[DATA SHOWN — start]

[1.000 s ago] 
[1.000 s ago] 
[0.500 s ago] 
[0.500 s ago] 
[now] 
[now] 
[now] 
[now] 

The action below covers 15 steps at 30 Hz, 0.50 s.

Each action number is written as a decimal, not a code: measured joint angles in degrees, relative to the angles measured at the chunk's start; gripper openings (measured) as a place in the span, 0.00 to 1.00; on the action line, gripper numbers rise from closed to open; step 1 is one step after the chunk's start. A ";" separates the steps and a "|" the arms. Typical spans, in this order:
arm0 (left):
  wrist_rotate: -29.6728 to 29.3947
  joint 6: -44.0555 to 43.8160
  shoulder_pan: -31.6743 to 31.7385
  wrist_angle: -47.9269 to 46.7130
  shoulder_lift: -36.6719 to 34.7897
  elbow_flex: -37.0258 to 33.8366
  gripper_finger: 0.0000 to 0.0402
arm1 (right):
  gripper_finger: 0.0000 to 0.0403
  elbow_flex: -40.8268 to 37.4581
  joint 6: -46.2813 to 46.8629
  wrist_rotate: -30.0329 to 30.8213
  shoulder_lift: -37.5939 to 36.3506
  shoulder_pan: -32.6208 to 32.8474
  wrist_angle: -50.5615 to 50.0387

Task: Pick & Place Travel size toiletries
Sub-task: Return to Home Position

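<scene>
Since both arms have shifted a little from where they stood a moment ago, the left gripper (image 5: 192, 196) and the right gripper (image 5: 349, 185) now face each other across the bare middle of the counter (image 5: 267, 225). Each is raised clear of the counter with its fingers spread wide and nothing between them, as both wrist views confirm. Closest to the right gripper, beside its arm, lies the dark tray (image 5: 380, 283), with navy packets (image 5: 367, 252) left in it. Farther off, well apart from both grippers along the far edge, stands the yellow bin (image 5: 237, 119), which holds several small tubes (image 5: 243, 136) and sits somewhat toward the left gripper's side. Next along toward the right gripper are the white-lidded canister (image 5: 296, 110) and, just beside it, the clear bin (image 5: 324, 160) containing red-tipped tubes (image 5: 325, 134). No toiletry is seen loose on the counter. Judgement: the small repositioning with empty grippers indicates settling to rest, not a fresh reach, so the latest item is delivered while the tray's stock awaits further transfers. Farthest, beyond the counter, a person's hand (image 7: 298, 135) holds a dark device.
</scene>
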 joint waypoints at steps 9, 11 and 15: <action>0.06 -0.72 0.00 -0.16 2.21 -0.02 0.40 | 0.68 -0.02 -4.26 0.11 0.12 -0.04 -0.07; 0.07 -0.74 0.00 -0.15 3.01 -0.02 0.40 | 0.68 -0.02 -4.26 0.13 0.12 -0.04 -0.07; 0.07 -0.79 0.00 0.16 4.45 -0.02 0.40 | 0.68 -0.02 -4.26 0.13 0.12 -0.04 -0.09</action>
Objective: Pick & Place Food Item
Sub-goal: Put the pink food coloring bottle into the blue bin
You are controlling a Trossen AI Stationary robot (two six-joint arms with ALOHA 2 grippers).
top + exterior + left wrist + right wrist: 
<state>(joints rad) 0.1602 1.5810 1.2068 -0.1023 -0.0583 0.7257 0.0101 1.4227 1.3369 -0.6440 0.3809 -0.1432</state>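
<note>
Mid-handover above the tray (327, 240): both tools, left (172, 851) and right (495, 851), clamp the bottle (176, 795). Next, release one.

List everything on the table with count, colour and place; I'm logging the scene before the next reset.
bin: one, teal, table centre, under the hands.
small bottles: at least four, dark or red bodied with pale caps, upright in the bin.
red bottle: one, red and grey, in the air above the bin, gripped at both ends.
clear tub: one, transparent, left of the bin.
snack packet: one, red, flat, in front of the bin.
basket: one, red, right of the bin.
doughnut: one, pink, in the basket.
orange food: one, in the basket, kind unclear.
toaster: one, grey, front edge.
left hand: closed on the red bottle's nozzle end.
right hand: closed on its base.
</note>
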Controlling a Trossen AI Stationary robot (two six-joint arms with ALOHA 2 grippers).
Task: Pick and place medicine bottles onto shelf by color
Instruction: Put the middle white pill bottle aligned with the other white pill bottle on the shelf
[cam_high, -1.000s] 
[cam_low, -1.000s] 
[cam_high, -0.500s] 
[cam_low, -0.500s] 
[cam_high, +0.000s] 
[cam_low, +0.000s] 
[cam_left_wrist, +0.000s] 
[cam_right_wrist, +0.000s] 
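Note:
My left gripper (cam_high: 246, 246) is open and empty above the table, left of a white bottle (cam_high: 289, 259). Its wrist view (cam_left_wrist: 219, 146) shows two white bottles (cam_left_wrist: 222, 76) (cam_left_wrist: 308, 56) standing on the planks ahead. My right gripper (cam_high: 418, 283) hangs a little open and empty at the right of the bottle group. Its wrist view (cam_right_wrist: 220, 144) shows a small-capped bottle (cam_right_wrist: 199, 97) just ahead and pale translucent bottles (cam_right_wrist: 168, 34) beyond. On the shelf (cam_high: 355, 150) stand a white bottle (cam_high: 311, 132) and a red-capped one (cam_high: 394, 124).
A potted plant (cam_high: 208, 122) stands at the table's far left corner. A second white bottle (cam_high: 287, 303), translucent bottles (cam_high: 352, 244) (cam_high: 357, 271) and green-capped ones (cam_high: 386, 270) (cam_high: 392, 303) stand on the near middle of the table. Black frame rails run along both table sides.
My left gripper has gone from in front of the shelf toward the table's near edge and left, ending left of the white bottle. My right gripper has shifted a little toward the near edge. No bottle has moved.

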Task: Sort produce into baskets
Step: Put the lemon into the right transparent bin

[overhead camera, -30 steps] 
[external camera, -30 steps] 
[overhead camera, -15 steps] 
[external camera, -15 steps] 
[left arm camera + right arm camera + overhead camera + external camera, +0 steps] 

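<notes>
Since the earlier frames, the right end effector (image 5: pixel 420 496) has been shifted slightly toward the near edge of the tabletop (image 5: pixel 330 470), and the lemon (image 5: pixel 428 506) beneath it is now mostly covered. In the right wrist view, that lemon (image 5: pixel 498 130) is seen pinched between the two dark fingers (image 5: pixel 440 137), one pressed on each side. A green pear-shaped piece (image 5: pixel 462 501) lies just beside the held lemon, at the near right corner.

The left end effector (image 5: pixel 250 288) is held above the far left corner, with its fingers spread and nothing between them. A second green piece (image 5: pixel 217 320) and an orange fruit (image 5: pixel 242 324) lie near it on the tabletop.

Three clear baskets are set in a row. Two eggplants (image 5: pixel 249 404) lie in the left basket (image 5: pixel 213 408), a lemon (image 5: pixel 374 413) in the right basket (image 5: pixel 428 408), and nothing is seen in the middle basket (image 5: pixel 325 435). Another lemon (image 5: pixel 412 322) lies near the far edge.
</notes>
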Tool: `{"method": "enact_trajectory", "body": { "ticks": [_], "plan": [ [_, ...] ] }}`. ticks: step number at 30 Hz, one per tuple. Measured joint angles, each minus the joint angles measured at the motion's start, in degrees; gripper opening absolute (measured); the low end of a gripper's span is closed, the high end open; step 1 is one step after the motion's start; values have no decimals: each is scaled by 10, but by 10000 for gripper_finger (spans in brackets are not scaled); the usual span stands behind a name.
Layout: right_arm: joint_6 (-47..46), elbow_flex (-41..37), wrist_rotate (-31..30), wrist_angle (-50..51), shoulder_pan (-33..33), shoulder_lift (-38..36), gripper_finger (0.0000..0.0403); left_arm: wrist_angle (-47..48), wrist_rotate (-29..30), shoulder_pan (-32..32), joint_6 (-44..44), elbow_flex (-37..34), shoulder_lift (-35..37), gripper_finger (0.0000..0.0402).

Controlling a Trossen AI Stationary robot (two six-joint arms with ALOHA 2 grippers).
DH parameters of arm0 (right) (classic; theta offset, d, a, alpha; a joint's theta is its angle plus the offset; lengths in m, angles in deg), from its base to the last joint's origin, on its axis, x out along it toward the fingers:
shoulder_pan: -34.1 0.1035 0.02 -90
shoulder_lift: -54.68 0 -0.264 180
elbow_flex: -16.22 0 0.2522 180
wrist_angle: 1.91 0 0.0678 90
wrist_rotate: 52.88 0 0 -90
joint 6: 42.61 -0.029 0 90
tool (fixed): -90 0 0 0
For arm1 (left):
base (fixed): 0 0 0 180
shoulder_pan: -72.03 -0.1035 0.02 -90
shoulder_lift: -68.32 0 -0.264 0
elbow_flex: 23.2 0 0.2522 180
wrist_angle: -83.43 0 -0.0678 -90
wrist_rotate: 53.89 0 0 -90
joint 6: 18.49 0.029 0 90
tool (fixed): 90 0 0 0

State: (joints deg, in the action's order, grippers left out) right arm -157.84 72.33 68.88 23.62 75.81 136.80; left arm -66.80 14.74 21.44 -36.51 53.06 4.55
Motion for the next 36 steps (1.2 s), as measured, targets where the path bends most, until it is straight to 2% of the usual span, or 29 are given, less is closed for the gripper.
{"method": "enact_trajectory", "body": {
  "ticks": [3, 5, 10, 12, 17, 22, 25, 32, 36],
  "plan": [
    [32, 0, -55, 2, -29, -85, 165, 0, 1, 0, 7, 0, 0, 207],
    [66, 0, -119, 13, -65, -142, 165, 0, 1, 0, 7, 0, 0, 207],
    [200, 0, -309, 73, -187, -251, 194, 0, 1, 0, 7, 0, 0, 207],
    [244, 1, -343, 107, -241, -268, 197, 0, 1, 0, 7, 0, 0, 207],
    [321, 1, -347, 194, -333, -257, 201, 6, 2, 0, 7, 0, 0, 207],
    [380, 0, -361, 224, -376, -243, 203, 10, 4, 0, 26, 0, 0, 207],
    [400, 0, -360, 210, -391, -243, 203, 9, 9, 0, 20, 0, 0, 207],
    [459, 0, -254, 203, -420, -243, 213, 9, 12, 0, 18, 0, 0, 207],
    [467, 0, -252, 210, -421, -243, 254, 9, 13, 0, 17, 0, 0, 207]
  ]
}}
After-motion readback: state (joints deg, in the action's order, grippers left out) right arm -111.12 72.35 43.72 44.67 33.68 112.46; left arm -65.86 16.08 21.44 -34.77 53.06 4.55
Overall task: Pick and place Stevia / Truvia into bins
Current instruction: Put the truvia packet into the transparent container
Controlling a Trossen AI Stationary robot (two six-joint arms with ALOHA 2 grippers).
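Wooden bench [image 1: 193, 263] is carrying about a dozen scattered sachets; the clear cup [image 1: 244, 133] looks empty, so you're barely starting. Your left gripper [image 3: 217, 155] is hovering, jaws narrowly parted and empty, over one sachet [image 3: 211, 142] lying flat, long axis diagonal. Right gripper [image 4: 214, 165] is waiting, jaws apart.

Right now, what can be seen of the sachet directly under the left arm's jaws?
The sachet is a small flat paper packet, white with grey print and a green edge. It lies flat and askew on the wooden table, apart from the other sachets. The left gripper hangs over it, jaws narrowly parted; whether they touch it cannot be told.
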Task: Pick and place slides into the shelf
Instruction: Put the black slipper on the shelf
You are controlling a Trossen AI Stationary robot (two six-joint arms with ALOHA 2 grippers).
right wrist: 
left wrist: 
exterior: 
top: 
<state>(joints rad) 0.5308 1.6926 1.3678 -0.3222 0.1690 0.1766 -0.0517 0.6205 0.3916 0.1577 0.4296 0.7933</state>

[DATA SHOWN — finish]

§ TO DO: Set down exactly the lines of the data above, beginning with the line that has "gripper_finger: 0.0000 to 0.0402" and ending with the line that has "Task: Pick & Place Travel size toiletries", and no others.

§ PROBLEM SOLUTION:
  gripper_finger: 0.0000 to 0.0402
arm1 (right):
  gripper_finger: 0.0000 to 0.0403
  elbow_flex: -40.8268 to 37.4581
  joint 6: -46.2813 to 46.8629
  wrist_rotate: -30.0329 to 30.8213
  shoulder_lift: -37.5939 to 36.3506
  shoulder_pan: -32.6208 to 32.8474
  wrist_angle: -50.5615 to 50.0387

Task: Pick & Place Travel size toiletries

No more output is expected here.